Portland CONTINUED to push. They forced a 24-second violation, they played harder defense, and they found themselves with the ball out of bounds, stacked with three point shooters, with 4 seconds left in the 3rd. So what do they do? How about give to Matthews for the slicing drive and easy layin? The crowd went nuts. The bench went nuts. I went nuts. And the Blazers posted an absolutely ridiculous +22 for the quarter to flip a 15-point deficit into a 7-point lead in just 12 minutes. Incredible.

In all my years of watching professional basketball, the biggest quarter-to-quarter swing I’ve ever seen while watching live was 20 points, and that was years ago. That the Blazers got a +22 is insane.

But if the Blazers could tap ANY part of last night’s third quarter tonight against the Warriors, this one might turn into an unexpected laugher. That’s tough, though: usually the motivation to turn your dial to 11 only comes with playoff basketball, or by trying to dig yourself out of a 20-point first half hole. But the Blazers know that have that gear in them now. If they can switch to it, even for a few minutes at a time, this team will be deadly.

Against Golden State, the Blazers will be facing a team that may (literally this time) be without two of their best players: Steph Curry is still recovering from a concussion that has him day-to-day, and Andre Iguodala “felt a pop” in his hamstring last night that left him “unable to walk.” It’s officially being called a strain, and he’s listed as doubtful. Add on top of that the loss of Jermaine O’Neal, and the healthy (!!!) Blazers are facing a depleted Golden State squad.

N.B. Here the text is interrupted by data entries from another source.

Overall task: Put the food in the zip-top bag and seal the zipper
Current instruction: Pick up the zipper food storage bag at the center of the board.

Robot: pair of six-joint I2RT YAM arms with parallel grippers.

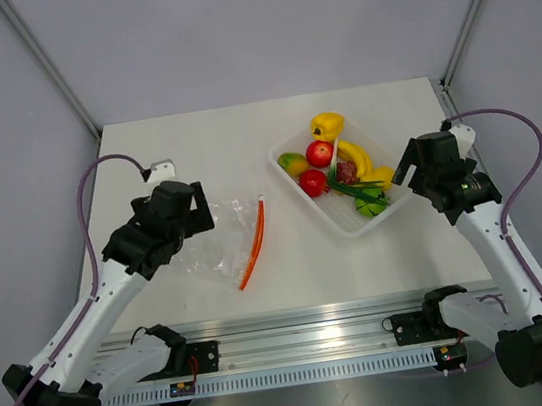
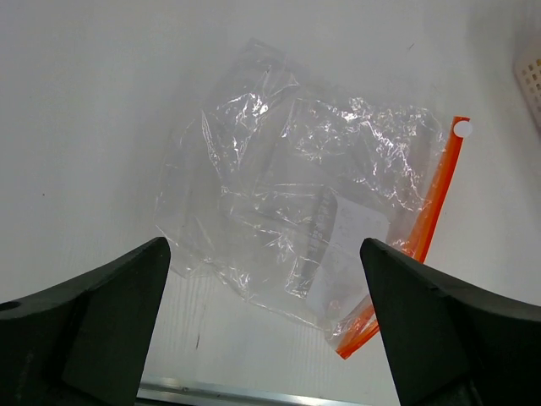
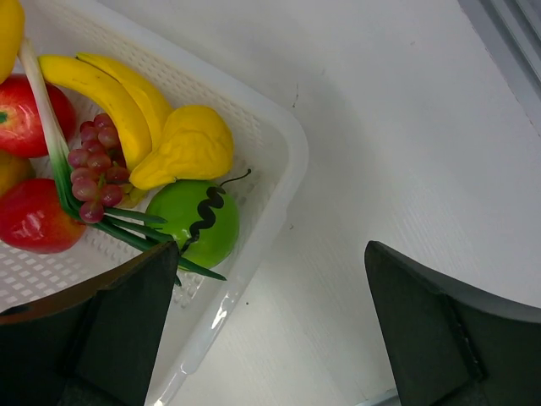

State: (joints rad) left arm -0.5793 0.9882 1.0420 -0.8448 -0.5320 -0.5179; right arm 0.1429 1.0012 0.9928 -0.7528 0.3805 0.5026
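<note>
Left hand [image 2: 262,258], fingers apart, above the crinkly clear plastic bag [image 2: 296,211] left of desk [image 1: 289,261] centre; right hand [image 3: 270,254], likewise apart, above plastic toy fruits [image 3: 110,93] in a white tray [image 3: 279,161] near the right edge. Advisable: pinch the bag beside its orange-red zipper strip [image 2: 435,199].

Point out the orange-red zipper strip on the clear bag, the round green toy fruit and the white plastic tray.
orange-red zipper strip [image 2: 433,207]: left wrist view, mid-length.
round green toy fruit [image 3: 218,234]: right wrist view, its skin.
white plastic tray [image 3: 287,148]: right wrist view, corner rim.

Crinkly clear plastic bag [image 2: 296,228], glossy fruit [image 3: 196,222]
</note>
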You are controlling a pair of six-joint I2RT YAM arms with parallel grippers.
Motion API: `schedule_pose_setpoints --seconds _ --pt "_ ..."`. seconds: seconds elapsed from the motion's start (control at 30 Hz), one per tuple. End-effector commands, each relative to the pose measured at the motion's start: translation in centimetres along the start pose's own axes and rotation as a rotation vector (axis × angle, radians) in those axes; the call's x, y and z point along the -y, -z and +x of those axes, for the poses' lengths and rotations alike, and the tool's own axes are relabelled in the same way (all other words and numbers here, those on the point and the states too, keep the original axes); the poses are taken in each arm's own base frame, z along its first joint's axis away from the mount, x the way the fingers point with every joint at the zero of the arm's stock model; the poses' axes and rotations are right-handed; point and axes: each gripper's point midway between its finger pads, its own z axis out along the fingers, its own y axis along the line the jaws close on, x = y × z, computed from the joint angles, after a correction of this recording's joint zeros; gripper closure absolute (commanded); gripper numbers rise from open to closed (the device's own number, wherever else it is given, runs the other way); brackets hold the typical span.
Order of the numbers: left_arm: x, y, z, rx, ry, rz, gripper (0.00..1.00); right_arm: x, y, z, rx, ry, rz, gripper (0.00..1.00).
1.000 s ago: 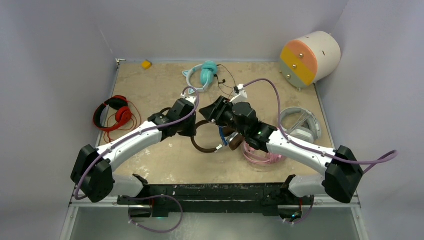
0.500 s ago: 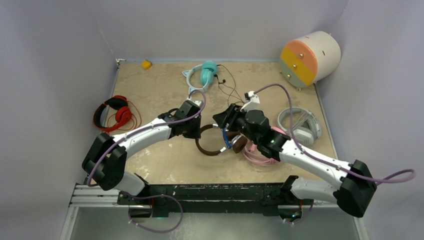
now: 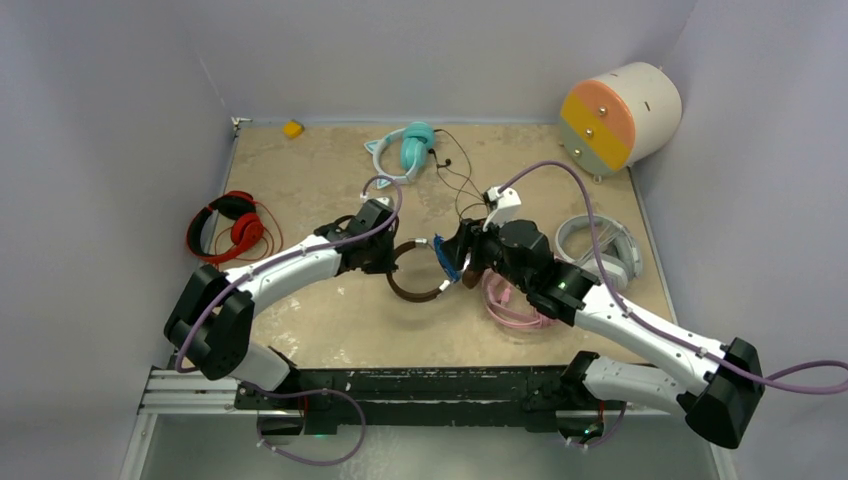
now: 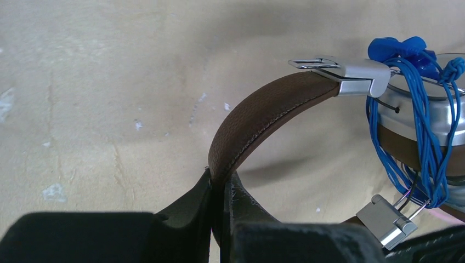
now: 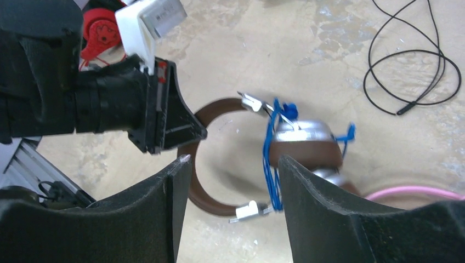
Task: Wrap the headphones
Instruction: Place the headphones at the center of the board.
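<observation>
The brown headphones (image 3: 405, 293) are sitting in the middle of the top view. Only the left wrist view is showing the left gripper (image 4: 218, 183) pinching their headband, with the blue cord (image 4: 425, 137) bundled at the right. The right gripper (image 5: 234, 164) is gaping wide above them, having drawn back rightward since a second ago.

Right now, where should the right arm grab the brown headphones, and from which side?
Probably the folded ear cups, from above, jaws spanning the pair: they form one compact block, and the left gripper clamps the headband opposite them.
</observation>
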Motion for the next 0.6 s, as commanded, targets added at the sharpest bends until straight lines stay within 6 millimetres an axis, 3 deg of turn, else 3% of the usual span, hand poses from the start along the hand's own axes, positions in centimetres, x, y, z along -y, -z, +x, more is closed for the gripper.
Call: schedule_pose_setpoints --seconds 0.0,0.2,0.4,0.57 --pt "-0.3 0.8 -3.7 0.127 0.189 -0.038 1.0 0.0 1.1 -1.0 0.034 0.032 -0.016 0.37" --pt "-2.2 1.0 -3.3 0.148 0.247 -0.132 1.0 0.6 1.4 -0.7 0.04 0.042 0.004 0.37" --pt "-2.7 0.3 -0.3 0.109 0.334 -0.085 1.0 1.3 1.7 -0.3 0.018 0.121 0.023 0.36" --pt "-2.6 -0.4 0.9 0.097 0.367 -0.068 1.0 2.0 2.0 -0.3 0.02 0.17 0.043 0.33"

They can’t take that for granted. While the Blazers had the luxury of watching the shadows of LaMarcus and Dame slowly reanimate into living, breathing players that helped them down the stretch, the Warriors will have no such luck. The Blazers have to contain Golden State’s remaining threats (like the sharp-shooting Klay Thompson, the up-and-coming Harrison Barnes, and the some-people-still-think-I’m-better-than-LaMarcus-Aldridge David Lee) and realize that, outside that core, they don’t have a lot going for them.

The keys to tonight’s game will be containing Golden State’s threats, taking advantage of their thin lineup, and refusing to settle for anything other than dunks or open shots created by good ball movement.

The wild card: they are playing in Oakland. That can cut two ways. The first is that the Blazers have stunk there lately. The second, which is a chapter that’s just begun being written, is that Damian Lillard will be playing in front of his home city. He’s going to want this game, and he’s going to want it bad. If there’s any time for him to put together a bruising 48-minute performance, it’s tonight. While the Blazers have found dominance in spurts this season, it has mostly escaped Dame. But he has it within him. If tonight provides a good reason to start letting it loose… look out.